§ **Task item**:
What you should output is the data below, unchanged in every character.

● ● ●

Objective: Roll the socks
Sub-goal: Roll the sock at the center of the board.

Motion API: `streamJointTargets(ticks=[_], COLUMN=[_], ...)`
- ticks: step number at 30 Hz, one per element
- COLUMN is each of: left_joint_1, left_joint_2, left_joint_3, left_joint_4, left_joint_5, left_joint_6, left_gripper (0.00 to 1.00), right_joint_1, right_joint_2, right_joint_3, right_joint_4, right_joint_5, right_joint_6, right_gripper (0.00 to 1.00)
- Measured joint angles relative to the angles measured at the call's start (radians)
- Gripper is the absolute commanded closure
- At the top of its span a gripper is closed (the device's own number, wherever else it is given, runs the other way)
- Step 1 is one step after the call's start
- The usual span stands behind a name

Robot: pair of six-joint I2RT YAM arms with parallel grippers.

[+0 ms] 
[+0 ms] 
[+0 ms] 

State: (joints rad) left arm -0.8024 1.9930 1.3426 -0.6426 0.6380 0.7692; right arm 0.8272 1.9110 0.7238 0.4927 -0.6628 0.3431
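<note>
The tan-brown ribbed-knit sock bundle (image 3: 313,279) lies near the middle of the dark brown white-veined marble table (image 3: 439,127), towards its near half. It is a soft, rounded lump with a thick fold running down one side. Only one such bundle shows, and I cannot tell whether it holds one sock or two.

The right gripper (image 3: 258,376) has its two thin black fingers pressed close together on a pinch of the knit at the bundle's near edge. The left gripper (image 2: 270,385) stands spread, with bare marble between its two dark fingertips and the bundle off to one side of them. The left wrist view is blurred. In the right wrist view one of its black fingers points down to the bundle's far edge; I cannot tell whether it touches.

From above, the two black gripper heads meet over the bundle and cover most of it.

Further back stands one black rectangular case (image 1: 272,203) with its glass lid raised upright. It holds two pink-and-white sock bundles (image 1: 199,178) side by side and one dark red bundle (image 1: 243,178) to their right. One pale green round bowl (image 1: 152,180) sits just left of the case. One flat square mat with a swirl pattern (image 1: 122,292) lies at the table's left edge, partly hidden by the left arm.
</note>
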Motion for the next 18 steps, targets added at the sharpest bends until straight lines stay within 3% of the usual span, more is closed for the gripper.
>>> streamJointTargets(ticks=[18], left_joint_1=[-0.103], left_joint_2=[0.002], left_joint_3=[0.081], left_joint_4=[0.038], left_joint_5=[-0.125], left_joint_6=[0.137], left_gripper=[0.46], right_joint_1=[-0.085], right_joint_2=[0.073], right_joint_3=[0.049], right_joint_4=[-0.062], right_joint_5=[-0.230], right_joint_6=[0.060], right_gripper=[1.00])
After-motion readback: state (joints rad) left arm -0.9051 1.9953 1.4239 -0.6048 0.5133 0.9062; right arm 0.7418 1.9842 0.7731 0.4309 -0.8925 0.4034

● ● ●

§ **Response below**:
Objective: Roll the socks
Sub-goal: Roll the sock at the center of the board.

Motion API: `streamJointTargets(ticks=[_], COLUMN=[_], ...)`
- ticks: step number at 30 Hz, one per element
- COLUMN is each of: left_joint_1, left_joint_2, left_joint_3, left_joint_4, left_joint_5, left_joint_6, left_gripper (0.00 to 1.00), right_joint_1, right_joint_2, right_joint_3, right_joint_4, right_joint_5, right_joint_6, right_gripper (0.00 to 1.00)
- Measured joint angles relative to the angles measured at the call's start (radians)
- Gripper is the absolute commanded closure
- At the top of its span a gripper is closed (the device's own number, wherever else it is given, runs the other way)
- Step 1 is one step after the call's start
- The usual span stands behind a name

Robot: pair of six-joint I2RT YAM arms with parallel grippers.

[+0 ms] 
[+0 ms] 
[+0 ms] 

State: (joints rad) left arm -0.8024 1.9930 1.3426 -0.6426 0.6380 0.7692; right arm 0.8272 1.9110 0.7238 0.4927 -0.6628 0.3431
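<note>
The tan-brown ribbed-knit sock bundle (image 3: 313,279) lies near the middle of the dark brown white-veined marble table (image 3: 439,127), towards its near half. It is a soft, rounded lump with a thick fold running down one side. Only one such bundle shows, and I cannot tell whether it holds one sock or two.

The right gripper (image 3: 258,376) has its two thin black fingers pressed close together on a pinch of the knit at the bundle's near edge. The left gripper (image 2: 270,385) stands spread, with bare marble between its two dark fingertips and the bundle off to one side of them. The left wrist view is blurred. In the right wrist view one of its black fingers points down to the bundle's far edge; I cannot tell whether it touches.

From above, the two black gripper heads meet over the bundle and cover most of it.

Further back stands one black rectangular case (image 1: 272,203) with its glass lid raised upright. It holds two pink-and-white sock bundles (image 1: 199,178) side by side and one dark red bundle (image 1: 243,178) to their right. One pale green round bowl (image 1: 152,180) sits just left of the case. One flat square mat with a swirl pattern (image 1: 122,292) lies at the table's left edge, partly hidden by the left arm.
</note>
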Motion for the next 18 steps, targets added at the sharpest bends until straight lines stay within 3% of the usual span, more is closed for the gripper.
>>> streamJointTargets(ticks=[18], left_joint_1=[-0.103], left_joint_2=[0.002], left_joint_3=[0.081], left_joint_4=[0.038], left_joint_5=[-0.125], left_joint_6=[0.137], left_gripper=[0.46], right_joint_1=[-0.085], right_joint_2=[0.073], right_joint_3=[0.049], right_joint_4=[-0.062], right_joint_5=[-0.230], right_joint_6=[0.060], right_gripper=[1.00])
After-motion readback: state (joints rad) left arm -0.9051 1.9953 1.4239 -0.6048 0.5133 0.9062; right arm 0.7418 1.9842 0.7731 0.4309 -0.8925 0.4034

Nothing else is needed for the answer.